Не можно взять в руки газеты, средь развлекательных повестей нескольких строгих лекций о смертности не найдя. О чем же неумолчные сочинения сии – о возрасте, подточенном хворью медленной, но верной, – о юности, злополучным ударом судьбы вдребезги разбитой, – о патриотах, креслы в сенате на покой в гробнице сменяющих, – о скупцах, вздох последний испускающих и (О неумолимая судьба!) на других драгоценные свои богатства оставляющих! Даже самые средства увеселения нашего есть перечни усопших! И колико редко глас славы звучит не в хоре с погребальным звоном!
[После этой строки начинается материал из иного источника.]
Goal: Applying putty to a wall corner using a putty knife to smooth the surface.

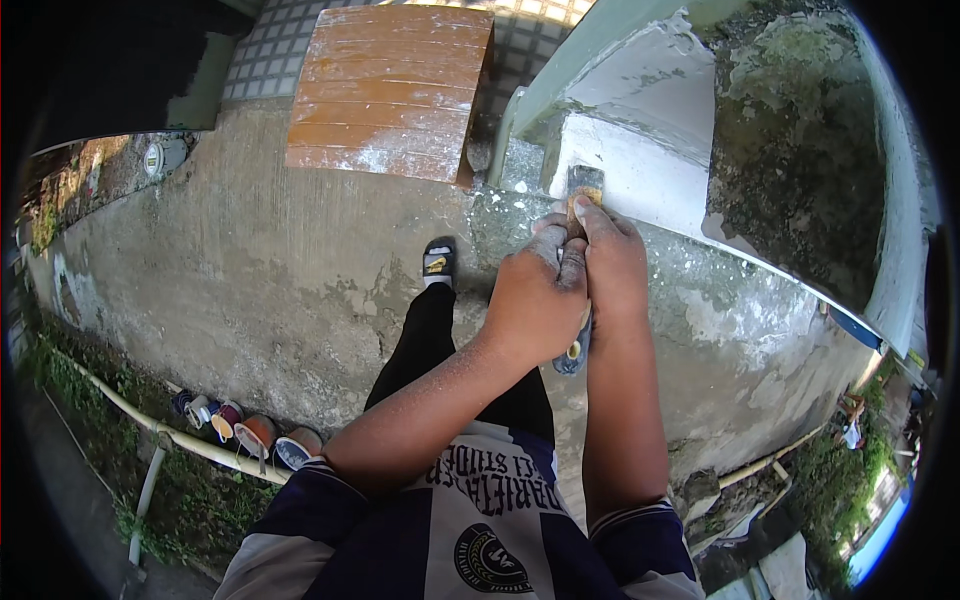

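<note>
My left hand (540, 300) and my right hand (612, 255) are closed together around a worn, dust-smeared scraper-like tool (585, 178), their fingers whitened with powder. Its flat dark-and-tan end points away from me at the peeling white lower wall (650, 190), and I cannot tell whether it touches. Its grey handle end shows below my hands. A pale green ledge or post rises beside the white patch, and a dark, mouldy wall section (790, 150) is to the right.
An orange wooden panel box (380, 90) stands ahead-left on speckled concrete (250, 250). My sandalled foot is below it. Several paint tins or pots (255, 435) line the lower-left edge by a pale pipe (130, 400) and plants. More pipes and rubble lie at lower right.
</note>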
Ну тут да, не поспоришь, мрачняк. А уж последние измышления, где Херви сносит крышу от восклицательных знаков, читаются, будто тот для выразительности колотит кулаком по кафедре – а то и по крышке гроба. Стадс понимает, почему такой материальчик может подпортить кровь. С неестественным драматургическим чутьем на солнце набегает облако и все накрывается пятнистым экраном серого полутона. Последние две строчки как будто написаны специально для исполнения Стадса. Средства нашего увеселения, во многих из которых он появлялся сам, еще какие перечни усопших; выбитые кладбищенские титры, что ползут бесконечно, – тоскливые гроссбухи потухших звезд. А что до гласа славы – он сомневается, что узнает его, даже если услышит – а это вряд ли, если Херви что-то понимает и тот действительно звучит в хоре с погребальным звоном. Впрочем, и так было бы неплохо, если подумать. Большинству достается только звон.
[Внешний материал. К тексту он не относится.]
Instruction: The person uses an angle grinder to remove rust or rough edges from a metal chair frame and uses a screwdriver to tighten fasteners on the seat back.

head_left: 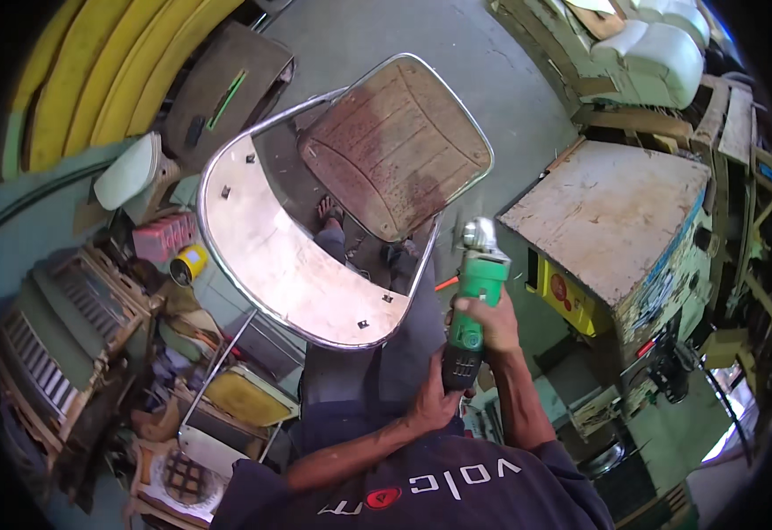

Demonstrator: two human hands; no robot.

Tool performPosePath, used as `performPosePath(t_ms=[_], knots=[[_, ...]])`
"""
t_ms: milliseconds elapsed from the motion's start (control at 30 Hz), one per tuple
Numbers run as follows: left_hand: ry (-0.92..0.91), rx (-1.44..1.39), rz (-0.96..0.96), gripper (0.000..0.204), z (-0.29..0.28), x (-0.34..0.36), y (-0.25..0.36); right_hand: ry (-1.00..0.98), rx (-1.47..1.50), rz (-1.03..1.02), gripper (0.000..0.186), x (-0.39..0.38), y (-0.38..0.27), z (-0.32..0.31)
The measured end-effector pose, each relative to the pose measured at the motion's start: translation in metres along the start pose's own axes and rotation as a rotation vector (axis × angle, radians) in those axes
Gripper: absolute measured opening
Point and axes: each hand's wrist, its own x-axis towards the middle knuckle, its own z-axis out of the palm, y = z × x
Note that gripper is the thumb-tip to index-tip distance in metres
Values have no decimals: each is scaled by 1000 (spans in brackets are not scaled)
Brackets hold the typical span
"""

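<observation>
A green angle grinder (468,305) with a metal head and a black rear end points away from me, held off to the right of my legs. My right hand (494,327) wraps round its green body. Closer to my chest, my left hand (435,397) grips the black rear end. In front of me is a chair with a bent chrome tube frame (202,208). Its worn brown seat panel (397,146) is at the far side. The pale curved backrest panel (271,256), with several small dark clips, lies over my legs. Neither hand touches the chair.
A scuffed wooden-topped box (611,216) stands at right, with a yellow crate (565,296) under it. White padded seats (651,57) sit at far right. Yellow curved panels (112,71) lean at far left. A yellow-black round object (189,263) lies near pink packs (163,237).
</observation>
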Motion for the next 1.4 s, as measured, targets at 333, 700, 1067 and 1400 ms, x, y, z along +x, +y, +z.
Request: performPosePath(t_ms=[333,700,1067,1400], knots=[[1027,1105,495,54,-135,-4,85,-208,-1524,94,71,18,-63,47],[1304,545,356,41,-202,61,69,-245,-1699,84,78,34,-51,59],[1224,350,365,46,-199,60,73,-180,-1752,113,73,26,-57,73],[1205,318,365,45,-195,60,78,-174,-1755,70,68,17,-59,74]])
Покончив с кратким унынием, снова показывается солнце. Следующий лист в хлипкой стопке – текст, предположительно, единственного сохранившегося гимна Херви, «Раз все стези времен дано»: «Раз все стези времен дано / Лишь Господу блюсти, / О, может кто ль избрать удел, / Нам назначать пути?» Стадсу по душе фатализм, подходящий по интонации похождениям оперативника «Континенталя» или Филипу Марлоу, – идея, что все наши будущие крахи и разочарования уже предписаны и только терпеливо поджидают дальше по шоссе – или по стезям времен. Он думает, они с Херви вполне бы согласились насчет направления этих путей-дорожек, и делает вывод, что, выходит, из-за этого трепа про антиномичное предначертание между Джоном Уэсли и его бывшим капо и пробежала кошка. Пока рядом пчелы клятвенно шепчут на уши первым цветам года, Стадс продолжает разгребать кучу-малу информации.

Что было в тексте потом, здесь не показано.